ABOUT THIS EXERCISE: You are asked to copy the entire listing exactly, apart from its pictures.

MATERIAL PROVIDED:

┌──

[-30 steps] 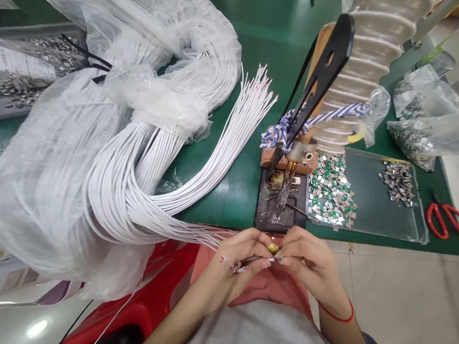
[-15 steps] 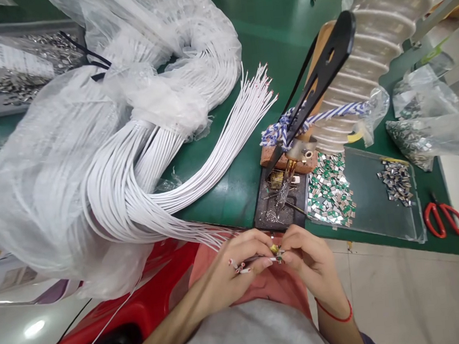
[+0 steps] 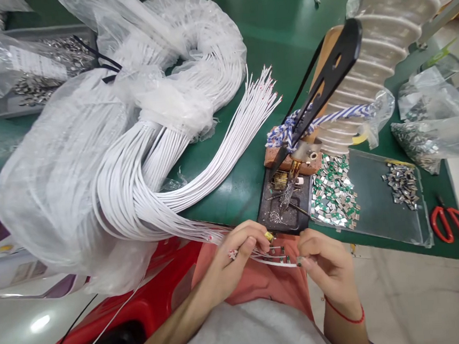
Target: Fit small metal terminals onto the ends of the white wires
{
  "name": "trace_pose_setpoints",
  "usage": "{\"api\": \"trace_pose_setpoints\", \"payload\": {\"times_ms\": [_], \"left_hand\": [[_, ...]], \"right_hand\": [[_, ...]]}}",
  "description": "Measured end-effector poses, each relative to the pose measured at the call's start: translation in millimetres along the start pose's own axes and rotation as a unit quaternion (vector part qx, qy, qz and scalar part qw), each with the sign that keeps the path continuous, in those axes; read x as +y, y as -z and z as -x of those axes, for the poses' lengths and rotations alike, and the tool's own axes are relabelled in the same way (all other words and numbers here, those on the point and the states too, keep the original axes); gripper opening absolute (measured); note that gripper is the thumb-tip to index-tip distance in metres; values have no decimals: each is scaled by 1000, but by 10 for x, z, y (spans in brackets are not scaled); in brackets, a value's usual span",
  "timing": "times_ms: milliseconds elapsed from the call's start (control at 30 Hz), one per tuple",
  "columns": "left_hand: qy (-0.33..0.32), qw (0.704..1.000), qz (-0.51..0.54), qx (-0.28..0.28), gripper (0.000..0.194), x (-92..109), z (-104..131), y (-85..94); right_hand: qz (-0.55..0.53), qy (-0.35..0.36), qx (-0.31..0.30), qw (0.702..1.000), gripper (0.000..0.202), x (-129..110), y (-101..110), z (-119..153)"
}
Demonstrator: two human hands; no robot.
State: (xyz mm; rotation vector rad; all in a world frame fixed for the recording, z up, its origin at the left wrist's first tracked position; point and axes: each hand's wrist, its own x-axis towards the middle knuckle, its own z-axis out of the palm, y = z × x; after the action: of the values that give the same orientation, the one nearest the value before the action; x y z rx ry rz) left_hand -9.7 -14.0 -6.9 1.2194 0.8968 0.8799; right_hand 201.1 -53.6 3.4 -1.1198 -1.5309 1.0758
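My left hand (image 3: 233,253) is closed around several white cables (image 3: 278,263), above my lap. Small green-and-metal connectors sit at the right ends of some of them. Bare reddish cable tips (image 3: 233,254) poke out on the left side of the same hand. A small yellow piece (image 3: 269,237) shows at its fingertips; what it is I cannot tell. With thumb and fingers, my right hand (image 3: 326,260) pinches the end of one cable, where a small connector (image 3: 300,261) is partly hidden. In front of my hands lies a black tray (image 3: 266,223) with metallic scraps.
A soldering iron (image 3: 288,188) is fixed on a brick beside a ribbed extraction hose (image 3: 385,24). Green connectors (image 3: 333,192) and metal shells (image 3: 403,184) lie on a clear tray (image 3: 382,217). Red scissors (image 3: 453,223) are right. Bundled white cables (image 3: 135,191) cover the left.
My right hand has moved right, away from my left, drawing a cable end outward. Cables and connectors now show between the hands. The view has shifted slightly.
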Motion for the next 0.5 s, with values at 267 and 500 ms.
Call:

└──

THE COMPLETED TASK:
[-30 steps] 
[-15 steps] 
[+0 steps] 
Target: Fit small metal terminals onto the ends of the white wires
{
  "name": "trace_pose_setpoints",
  "usage": "{\"api\": \"trace_pose_setpoints\", \"payload\": {\"times_ms\": [_], \"left_hand\": [[_, ...]], \"right_hand\": [[_, ...]]}}",
  "description": "Measured end-effector poses, each relative to the pose measured at the call's start: translation in millimetres along the start pose's own axes and rotation as a unit quaternion (vector part qx, qy, qz and scalar part qw), each with the sign that keeps the path continuous, in those axes; read x as +y, y as -z and z as -x of those axes, for the poses' lengths and rotations alike, and the tool's own axes are relabelled in the same way (all other words and numbers here, those on the point and the states too, keep the original axes); gripper opening absolute (measured); note that gripper is the thumb-tip to index-tip distance in metres; values have no decimals: each is scaled by 1000, but by 10 for x, z, y (spans in brackets are not scaled); in brackets, a value's usual span",
  "timing": "times_ms: milliseconds elapsed from the call's start (control at 30 Hz), one per tuple",
  "columns": "left_hand: qy (-0.33..0.32), qw (0.704..1.000), qz (-0.51..0.54), qx (-0.28..0.28), gripper (0.000..0.194), x (-92..109), z (-104..131), y (-85..94); right_hand: qz (-0.55..0.53), qy (-0.35..0.36), qx (-0.31..0.30), qw (0.702..1.000), gripper (0.000..0.202), x (-129..110), y (-101..110), z (-119..153)"
}
Demonstrator: two human hands; no robot.
State: (xyz mm; rotation vector rad; all in a world frame fixed for the recording, z up, its origin at the left wrist's first tracked position; point and axes: each hand's wrist, its own x-axis towards the middle knuckle, its own z-axis out of the palm, y = z × x; after the action: of the values that give the same orientation, the one nearest the value before the action; x y z rx ry rz) left_hand -9.7 -14.0 -6.9 1.2194 0.8968 0.8799; right_hand 201.1 -53.6 3.4 -1.1198 -1.5309 1.0758
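My left hand (image 3: 233,253) is closed around several white cables (image 3: 278,263), above my lap. Small green-and-metal connectors sit at the right ends of some of them. Bare reddish cable tips (image 3: 233,254) poke out on the left side of the same hand. A small yellow piece (image 3: 269,237) shows at its fingertips; what it is I cannot tell. With thumb and fingers, my right hand (image 3: 326,260) pinches the end of one cable, where a small connector (image 3: 300,261) is partly hidden. In front of my hands lies a black tray (image 3: 266,223) with metallic scraps.
A soldering iron (image 3: 288,188) is fixed on a brick beside a ribbed extraction hose (image 3: 385,24). Green connectors (image 3: 333,192) and metal shells (image 3: 403,184) lie on a clear tray (image 3: 382,217). Red scissors (image 3: 453,223) are right. Bundled white cables (image 3: 135,191) cover the left.
My right hand has moved right, away from my left, drawing a cable end outward. Cables and connectors now show between the hands. The view has shifted slightly.
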Motion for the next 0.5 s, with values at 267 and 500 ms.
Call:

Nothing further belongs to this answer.